Given questions about: Amazon’s alleged deceptive pricing; its alleged non-transparent surge pricing when representing lowest prices, and ISLR’s cataloguing of Amazon Marketplace’s alleged anti-competitive behaviors against Amazon.com’s retail competitors; together create plentiful evidence and concern to warrant a second request for information to ensure this transaction is not anti-competitive.
This piece also spotlights Amazon Prime for antitrust investigation.

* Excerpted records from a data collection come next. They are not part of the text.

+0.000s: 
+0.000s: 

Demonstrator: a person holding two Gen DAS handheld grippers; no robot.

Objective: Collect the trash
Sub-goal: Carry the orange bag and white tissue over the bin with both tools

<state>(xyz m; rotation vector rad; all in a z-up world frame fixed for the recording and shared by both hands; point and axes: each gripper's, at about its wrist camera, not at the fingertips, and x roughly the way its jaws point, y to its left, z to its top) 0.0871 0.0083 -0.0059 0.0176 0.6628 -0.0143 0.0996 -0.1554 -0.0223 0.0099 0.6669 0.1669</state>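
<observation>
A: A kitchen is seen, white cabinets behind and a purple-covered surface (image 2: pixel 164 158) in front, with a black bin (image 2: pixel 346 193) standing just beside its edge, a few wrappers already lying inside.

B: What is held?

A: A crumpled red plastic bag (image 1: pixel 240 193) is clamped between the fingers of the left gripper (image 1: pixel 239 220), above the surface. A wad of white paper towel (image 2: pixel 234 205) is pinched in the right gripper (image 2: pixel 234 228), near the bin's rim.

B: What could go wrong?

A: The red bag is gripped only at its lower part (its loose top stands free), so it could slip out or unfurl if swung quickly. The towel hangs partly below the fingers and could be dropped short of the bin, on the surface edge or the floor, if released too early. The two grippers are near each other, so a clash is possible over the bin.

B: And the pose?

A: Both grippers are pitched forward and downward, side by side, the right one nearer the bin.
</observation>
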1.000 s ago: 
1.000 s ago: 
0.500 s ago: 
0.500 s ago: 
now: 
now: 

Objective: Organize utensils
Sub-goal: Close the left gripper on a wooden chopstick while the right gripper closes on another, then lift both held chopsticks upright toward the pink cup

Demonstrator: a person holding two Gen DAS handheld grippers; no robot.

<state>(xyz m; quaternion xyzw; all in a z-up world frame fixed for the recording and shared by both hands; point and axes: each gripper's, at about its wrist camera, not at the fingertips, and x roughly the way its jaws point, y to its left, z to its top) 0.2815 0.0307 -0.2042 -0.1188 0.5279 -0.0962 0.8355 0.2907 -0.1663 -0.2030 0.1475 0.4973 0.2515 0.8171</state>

It asks the key question if Amazon using the Prime Membership contract as the de facto tie of its online ecommerce demand market power, to extend its market power into its offline physical distribution network, to effectively undermine the physical store model, is analogous to Google using its Android contracts with manufacturers and carriers, as the de facto tie of its online search monopoly power, to extend its market power to the physical world of smartphones, to foreclose competition in search and apps?
Simply, its asks: can contractual tying that extends market power to other markets be illegal monopolization, if it has substantial consumer and innovation benefits? In other words, do monopolization benefits in the short term outweigh monopolization costs long term when there is no more competitive choice to discipline market power?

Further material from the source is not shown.